EXERCISE ▸ The whole listing below needs to be duplicated exactly, pictures aside.
|---|
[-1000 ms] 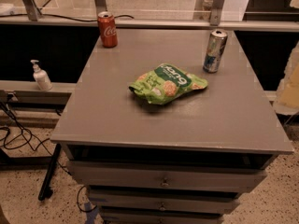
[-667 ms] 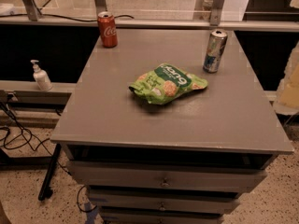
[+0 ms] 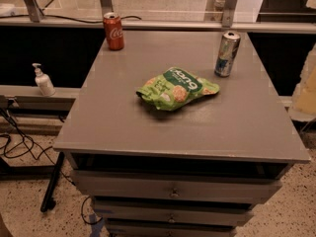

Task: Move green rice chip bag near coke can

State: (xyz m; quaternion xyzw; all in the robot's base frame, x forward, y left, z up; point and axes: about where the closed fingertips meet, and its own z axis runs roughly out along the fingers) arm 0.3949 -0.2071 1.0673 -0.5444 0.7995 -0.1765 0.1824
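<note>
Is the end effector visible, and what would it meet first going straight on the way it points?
The end effector is out of view, so its line cannot be judged. The chip bag lies untouched, apart from the coke can.

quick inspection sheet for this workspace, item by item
surface: flat grey cabinet top, holding three items
job's things: crinkly bright green rice chip bag lying flat near the middle; small red coke can upright at the far left corner, well apart from the bag
clutter: slim silver-and-blue can upright at the far right
end effector: not in view
cables: dark cables on the speckled floor at left
surroundings: white pump bottle on the ledge at left; grey drawers under the top; pale object at the right edge, cannot tell what it is
</note>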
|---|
YOUR RESPONSE ▸
[-1000 ms] 
[-667 ms] 
[+0 ms] 

Task: Move green rice chip bag near coke can

State: (xyz m; quaternion xyzw; all in the robot's base frame, x forward, y left, z up; point and axes: about where the closed fingertips meet, and its own z axis runs roughly out along the fingers) arm 0.3949 -0.2071 1.0673 -0.5444 0.7995 -0.1765 0.1824
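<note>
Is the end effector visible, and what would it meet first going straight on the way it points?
The end effector is out of view, so its line cannot be judged. The chip bag lies untouched, apart from the coke can.

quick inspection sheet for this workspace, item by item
surface: flat grey cabinet top, holding three items
job's things: crinkly bright green rice chip bag lying flat near the middle; small red coke can upright at the far left corner, well apart from the bag
clutter: slim silver-and-blue can upright at the far right
end effector: not in view
cables: dark cables on the speckled floor at left
surroundings: white pump bottle on the ledge at left; grey drawers under the top; pale object at the right edge, cannot tell what it is
</note>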

Nothing else is needed to complete this exercise.